Göçer, Gaziantep’teki çarpık kentleşmenin önlenmesi amacıyla kentsel dönüşüm çalışmalarının bir an önce hızlandırılması gerektiğini belirterek, “Kentsel dönüşüm çalışmalarının yapıldığı ancak belli bir süre sonra çalışmaların yarım bırakıldığı mahallelerde metruk evler uyuşturucu ve fuhuş yuvasına dönmüş.  Bunun örneğini ise İpekyolu kenarındaki mahallelerdeki metruk evlerde görebiliriz. Bu mahallelerdeki metruk evler bir kütle halinde bırakılmış, uyuşturucu kullanan ve satan şahıslar ise bu metruk evlerde barınabiliyorlar, bu evleri kendilerine mesken edinmişler. Söz konusu metruk evlerin etrafında oturan vatandaşlar, ‘ben çocuğumu korkudan dolayı gönderemiyorum ‘ diyor. Çünkü çocuğunun başına bir şey gelmesinden endişe ediyor. Bununla birlikte kentsel dönüşüm kapsamında yıkılan ve çalışmanın tamamlanmadığı mahallelerde suç oranları da yükseliyor. Uyuşturucu kullananlar uyuşturucu elde edebilmek için hırsızlığa ve gaspa başvuruyorlar. Bu da ayrıca bir tehlikeye neden oluyor. Sosyoloji olarak da gerçekten bu sorunun bir an önce çözülmesi ve kentsel dönüşümün tamamlanması lazım.” şeklinde konuştu.

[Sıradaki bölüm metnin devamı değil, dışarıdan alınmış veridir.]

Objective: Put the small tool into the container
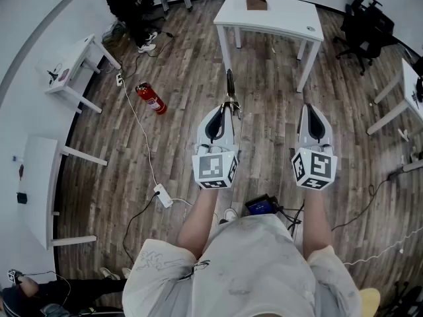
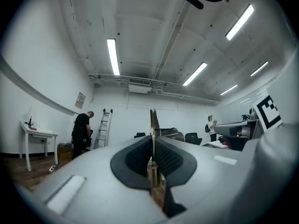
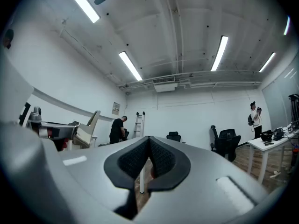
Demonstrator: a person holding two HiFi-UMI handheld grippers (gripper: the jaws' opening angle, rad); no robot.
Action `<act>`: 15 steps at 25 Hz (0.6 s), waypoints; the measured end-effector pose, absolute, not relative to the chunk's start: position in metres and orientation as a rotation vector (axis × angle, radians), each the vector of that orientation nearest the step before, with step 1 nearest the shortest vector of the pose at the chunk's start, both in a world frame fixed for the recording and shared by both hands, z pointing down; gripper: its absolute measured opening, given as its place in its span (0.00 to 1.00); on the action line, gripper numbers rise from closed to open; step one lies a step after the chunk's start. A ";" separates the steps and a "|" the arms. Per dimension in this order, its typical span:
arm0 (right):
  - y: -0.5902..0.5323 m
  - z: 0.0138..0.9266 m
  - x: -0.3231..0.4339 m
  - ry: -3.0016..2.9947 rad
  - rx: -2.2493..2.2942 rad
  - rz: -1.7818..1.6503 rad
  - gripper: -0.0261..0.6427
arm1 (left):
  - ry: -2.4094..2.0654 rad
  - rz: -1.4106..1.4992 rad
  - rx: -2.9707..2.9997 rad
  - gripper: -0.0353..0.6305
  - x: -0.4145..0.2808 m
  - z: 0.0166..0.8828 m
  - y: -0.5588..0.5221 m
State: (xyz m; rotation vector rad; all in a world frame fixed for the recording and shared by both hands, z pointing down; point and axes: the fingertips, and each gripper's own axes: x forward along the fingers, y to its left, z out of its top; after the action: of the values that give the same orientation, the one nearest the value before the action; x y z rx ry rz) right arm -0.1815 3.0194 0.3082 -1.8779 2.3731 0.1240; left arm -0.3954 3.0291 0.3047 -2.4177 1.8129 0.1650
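Slim metal small tool [image 1: 230, 84] is pinched in the left gripper [image 1: 226, 112], long axis pointing far. Brown box-shaped container [image 1: 256, 2] sits on the far white table [image 1: 291, 18], ahead and slightly right. Right gripper [image 1: 311, 112] is pressed together, empty.

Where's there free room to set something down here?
The white table ahead is nearly bare: all open from the brown container at its far edge to the small round object near its right edge. The floor to the left is cluttered with a fire extinguisher, power strip and cord.
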 end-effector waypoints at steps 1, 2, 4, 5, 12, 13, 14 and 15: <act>3.014 0.307 -0.180 2.374 -1.877 0.125 0.04 | 1.813 0.166 -2.418 0.09 -0.394 0.303 3.023; 3.009 0.306 -0.179 2.375 -1.877 0.126 0.04 | 1.813 0.168 -2.419 0.09 -0.392 0.302 3.018; 3.004 0.304 -0.171 2.377 -1.877 0.127 0.04 | 1.815 0.170 -2.419 0.09 -0.384 0.301 3.013; 3.004 0.305 -0.166 2.378 -1.877 0.128 0.04 | 1.816 0.172 -2.419 0.09 -0.380 0.302 3.014; 3.003 0.315 -0.115 2.365 -1.872 0.143 0.04 | 1.825 0.193 -2.420 0.09 -0.331 0.315 3.011; 3.000 0.315 -0.103 2.364 -1.868 0.148 0.05 | 1.826 0.195 -2.421 0.09 -0.319 0.316 3.007; 2.998 0.315 -0.090 2.363 -1.867 0.157 0.05 | 1.826 0.195 -2.423 0.09 -0.306 0.317 3.004; 2.997 0.316 -0.076 2.362 -1.866 0.167 0.05 | 1.825 0.194 -2.425 0.09 -0.291 0.319 3.002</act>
State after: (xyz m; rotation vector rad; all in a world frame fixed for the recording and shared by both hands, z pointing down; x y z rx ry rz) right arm -0.0761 2.9965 0.3160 -1.8664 2.3620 0.1670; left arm -0.2912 3.0019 0.3188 -2.4247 1.8255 0.1940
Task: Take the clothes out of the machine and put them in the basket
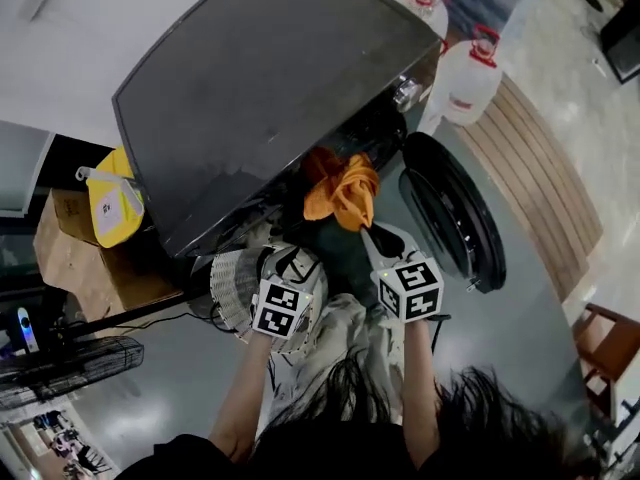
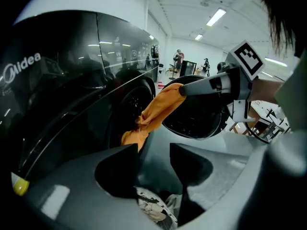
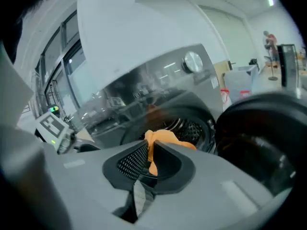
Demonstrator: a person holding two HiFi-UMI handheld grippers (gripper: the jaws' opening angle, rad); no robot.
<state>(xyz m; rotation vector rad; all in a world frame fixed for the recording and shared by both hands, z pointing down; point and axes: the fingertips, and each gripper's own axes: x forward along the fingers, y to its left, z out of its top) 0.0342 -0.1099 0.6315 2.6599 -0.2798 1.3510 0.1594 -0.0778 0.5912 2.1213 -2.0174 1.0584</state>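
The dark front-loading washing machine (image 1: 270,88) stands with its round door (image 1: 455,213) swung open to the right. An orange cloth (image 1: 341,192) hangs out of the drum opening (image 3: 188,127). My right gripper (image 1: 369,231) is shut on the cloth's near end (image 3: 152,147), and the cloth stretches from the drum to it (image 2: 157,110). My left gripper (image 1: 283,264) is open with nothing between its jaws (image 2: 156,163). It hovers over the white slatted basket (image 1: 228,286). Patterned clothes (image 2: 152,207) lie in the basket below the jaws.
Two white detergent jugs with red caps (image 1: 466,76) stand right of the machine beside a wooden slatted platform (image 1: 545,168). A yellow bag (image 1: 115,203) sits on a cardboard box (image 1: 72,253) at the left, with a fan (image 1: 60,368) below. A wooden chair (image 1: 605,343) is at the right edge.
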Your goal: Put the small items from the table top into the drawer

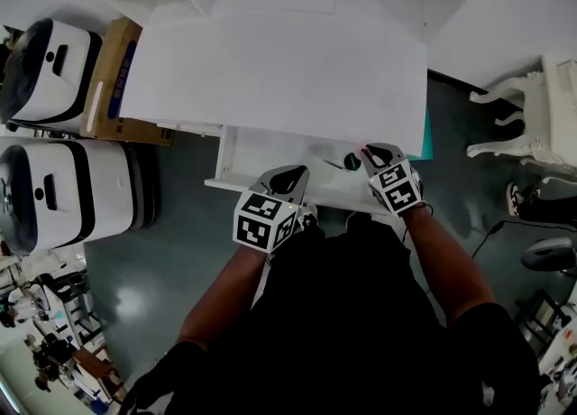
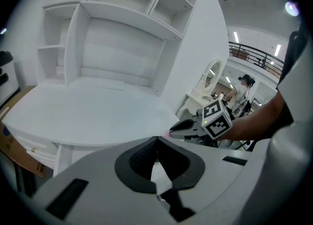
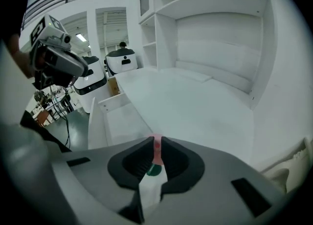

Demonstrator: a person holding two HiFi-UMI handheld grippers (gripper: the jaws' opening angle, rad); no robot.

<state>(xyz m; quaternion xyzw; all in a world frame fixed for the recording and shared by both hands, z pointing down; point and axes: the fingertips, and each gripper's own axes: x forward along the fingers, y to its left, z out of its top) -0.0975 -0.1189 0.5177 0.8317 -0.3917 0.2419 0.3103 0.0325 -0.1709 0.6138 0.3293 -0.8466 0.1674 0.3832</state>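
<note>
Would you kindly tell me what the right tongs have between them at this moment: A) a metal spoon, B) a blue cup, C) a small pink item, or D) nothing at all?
C: the right gripper view shows the right tongs closed on a small pink item, held above the open drawer.

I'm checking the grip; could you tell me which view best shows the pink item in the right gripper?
Right gripper view: the pink item sits pinched between the right gripper's jaws. Head and left gripper views show only a pink speck at its tip.
</note>
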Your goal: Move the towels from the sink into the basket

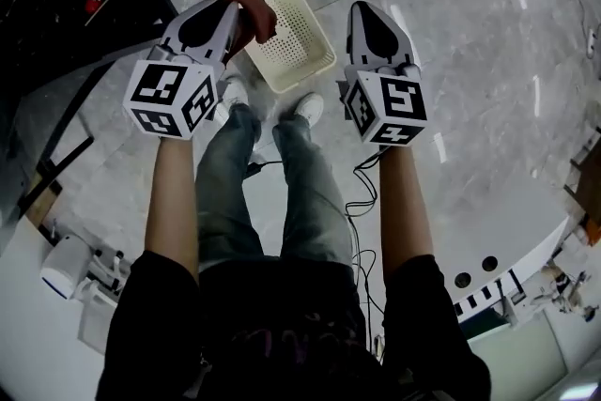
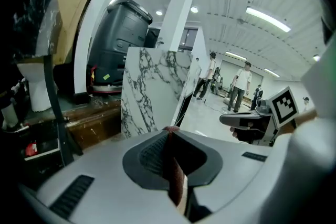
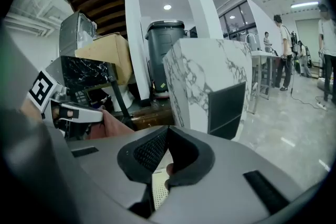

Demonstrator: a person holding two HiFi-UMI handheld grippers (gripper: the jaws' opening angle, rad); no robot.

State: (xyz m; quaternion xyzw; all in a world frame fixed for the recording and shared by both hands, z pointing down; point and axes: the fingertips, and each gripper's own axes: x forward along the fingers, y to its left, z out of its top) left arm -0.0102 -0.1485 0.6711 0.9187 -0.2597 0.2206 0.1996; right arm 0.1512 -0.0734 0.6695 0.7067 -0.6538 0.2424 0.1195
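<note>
A cream perforated basket (image 1: pixel 293 35) stands on the marble floor just ahead of the person's feet. My left gripper (image 1: pixel 234 7) is shut on a reddish-brown towel (image 1: pixel 248 1), which hangs bunched over the basket's left rim. Between the left gripper's pads (image 2: pixel 169 131) the towel (image 2: pixel 176 176) shows as a thin red strip. My right gripper (image 1: pixel 362 8) is shut and holds nothing, hovering right of the basket. Through the gap under its tips (image 3: pixel 167 131) I see the basket (image 3: pixel 156 189). The towel (image 3: pixel 113 124) and left gripper (image 3: pixel 73 113) are at the left there. No sink is in view.
A marble-patterned counter block (image 2: pixel 152 86) (image 3: pixel 202 81) stands ahead, with a dark grey bin (image 2: pixel 123 34) (image 3: pixel 164 50) behind it. A black cable (image 1: pixel 362 192) trails on the floor by the person's right leg. Several people (image 2: pixel 242 86) stand far off.
</note>
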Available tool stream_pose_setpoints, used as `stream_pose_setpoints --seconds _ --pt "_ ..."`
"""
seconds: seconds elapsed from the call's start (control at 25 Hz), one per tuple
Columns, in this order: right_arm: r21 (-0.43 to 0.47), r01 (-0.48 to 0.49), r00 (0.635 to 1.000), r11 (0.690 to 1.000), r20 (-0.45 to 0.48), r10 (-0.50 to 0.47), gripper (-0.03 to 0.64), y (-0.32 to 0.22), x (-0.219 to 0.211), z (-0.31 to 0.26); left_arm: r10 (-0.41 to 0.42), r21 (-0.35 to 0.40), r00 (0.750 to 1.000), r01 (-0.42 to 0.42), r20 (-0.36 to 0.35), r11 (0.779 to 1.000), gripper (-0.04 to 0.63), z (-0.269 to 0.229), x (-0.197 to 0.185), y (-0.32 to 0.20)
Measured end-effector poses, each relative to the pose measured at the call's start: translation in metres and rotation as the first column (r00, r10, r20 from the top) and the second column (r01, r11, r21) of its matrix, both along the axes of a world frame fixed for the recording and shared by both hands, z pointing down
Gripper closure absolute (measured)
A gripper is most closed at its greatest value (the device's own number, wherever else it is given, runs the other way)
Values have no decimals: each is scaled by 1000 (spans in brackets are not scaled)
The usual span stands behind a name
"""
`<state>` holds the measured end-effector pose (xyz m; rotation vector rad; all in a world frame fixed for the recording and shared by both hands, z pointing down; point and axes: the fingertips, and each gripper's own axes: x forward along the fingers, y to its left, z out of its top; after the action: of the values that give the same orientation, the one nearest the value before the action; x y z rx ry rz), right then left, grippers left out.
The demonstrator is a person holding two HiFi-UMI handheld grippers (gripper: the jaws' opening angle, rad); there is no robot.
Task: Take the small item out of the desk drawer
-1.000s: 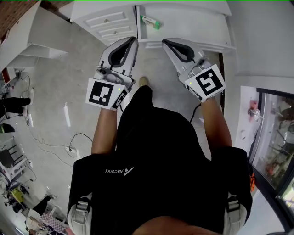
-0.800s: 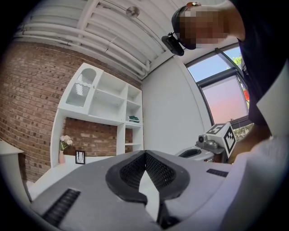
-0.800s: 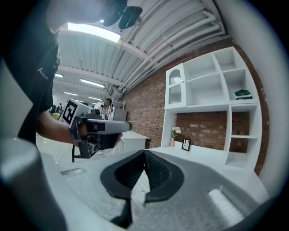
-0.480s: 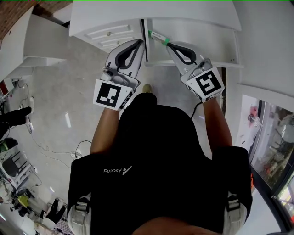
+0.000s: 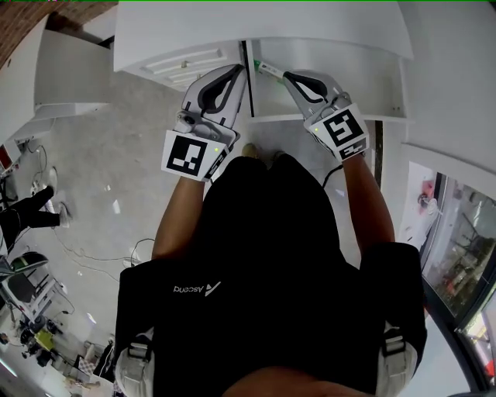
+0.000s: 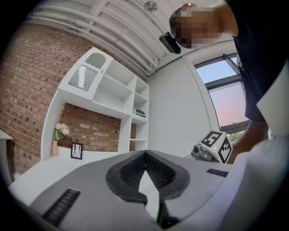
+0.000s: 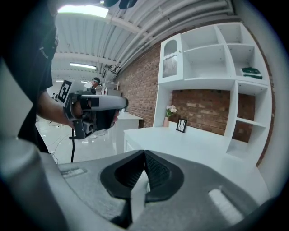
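Observation:
The white desk (image 5: 256, 19) has an open drawer (image 5: 364, 77) below its front edge. In the drawer lies a small white and green item (image 5: 266, 70), partly hidden behind my right gripper. My right gripper (image 5: 285, 75) (image 7: 144, 152) is shut and empty, its tip over the drawer's left end, right beside the item. My left gripper (image 5: 239, 68) (image 6: 144, 153) is also shut with nothing in it and hangs at the drawer's left wall. Each gripper view looks over the desk top, and the item does not show there.
Closed drawer fronts (image 5: 186, 60) sit left of the open drawer. A white shelf unit (image 6: 113, 90) stands on the desk against a brick wall, with a flower vase (image 6: 58, 135) and a small picture frame (image 6: 76, 150). A cable (image 5: 136, 248) lies on the floor at left.
Both grippers have moved forward to the desk. The right gripper's tip has come over the drawer, close to the item. Both stay shut.

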<state>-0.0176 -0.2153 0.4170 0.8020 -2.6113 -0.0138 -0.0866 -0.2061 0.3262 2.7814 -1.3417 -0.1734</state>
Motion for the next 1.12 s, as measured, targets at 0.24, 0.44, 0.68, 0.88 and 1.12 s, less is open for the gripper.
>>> stream_pose_setpoints --seconds 0.24,0.44,0.68,0.88,1.12 --pt "-78 35 995 996 -92 -42 586 -21 6 48 -40 -26 999 40 19 999 597 16 4 -16" --pt "-161 63 983 985 -162 -89 534 -33 -1 93 -88 -39 996 88 8 995 597 19 -2 -27" --pt "-253 81 960 964 -239 -143 467 -48 -5 136 -121 -58 992 122 20 991 597 25 -5 -35" --pt "-321 94 934 942 -298 -195 439 -54 -11 167 -148 -85 988 150 37 985 597 30 -7 -40" --pt "-377 86 897 922 -374 -237 426 -62 -11 204 -155 -75 987 157 35 985 597 32 -4 -44"
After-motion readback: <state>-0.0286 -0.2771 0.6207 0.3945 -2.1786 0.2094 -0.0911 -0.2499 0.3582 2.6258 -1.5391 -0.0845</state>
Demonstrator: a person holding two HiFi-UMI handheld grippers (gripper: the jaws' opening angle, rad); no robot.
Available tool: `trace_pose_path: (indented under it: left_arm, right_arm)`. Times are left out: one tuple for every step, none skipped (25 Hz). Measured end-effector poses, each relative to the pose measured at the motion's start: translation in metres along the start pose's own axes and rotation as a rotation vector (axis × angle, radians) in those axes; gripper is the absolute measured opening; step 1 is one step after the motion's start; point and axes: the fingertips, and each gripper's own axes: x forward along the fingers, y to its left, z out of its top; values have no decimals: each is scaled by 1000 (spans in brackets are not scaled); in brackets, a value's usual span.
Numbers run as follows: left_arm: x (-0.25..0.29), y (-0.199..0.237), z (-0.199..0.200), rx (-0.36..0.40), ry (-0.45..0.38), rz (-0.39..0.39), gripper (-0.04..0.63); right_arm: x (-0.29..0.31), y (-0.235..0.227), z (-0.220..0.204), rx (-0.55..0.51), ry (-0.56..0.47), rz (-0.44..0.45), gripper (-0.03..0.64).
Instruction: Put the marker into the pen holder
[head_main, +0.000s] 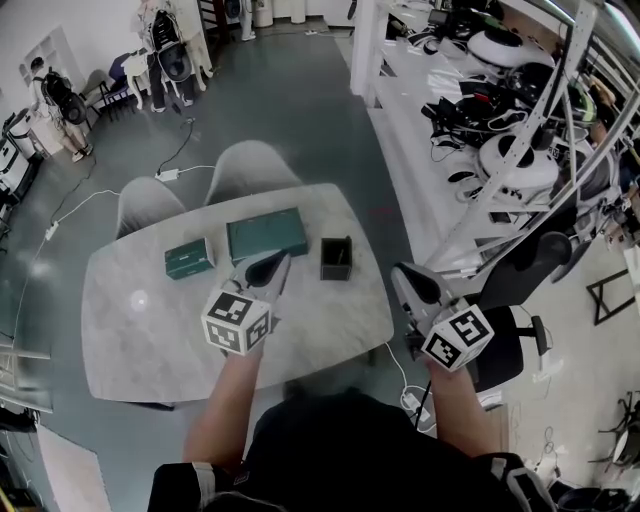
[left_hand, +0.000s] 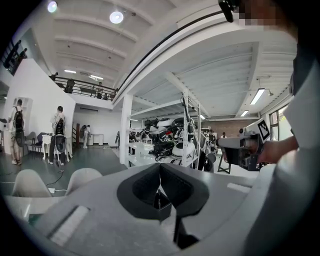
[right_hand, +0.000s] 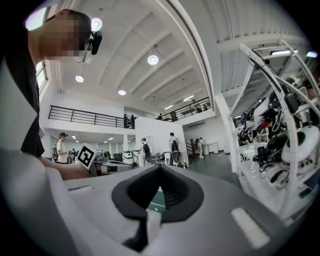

Kentsel dönüşüm çalışmalarının yarım bırakıldığı mahallelerde uyuşturucu, fuhuş ve hırsızlık olaylarının yanı sıra mahallelerde görüntü kirliliği oluştuğunu belirten Göçer, mahalle sakinlerinin ise oluşan toz ve duman da rahatsız olduğunu belirtti.

Kentsel dönüşüm çalışmalarının tamamlanmadığı müddetçe vatandaşın mağduriyetinin daha da artacağına dikkat çeken Göçer, yetkililere çağrıda bulundu.

“Gaziantep’te konut fiyatları çok yüksek”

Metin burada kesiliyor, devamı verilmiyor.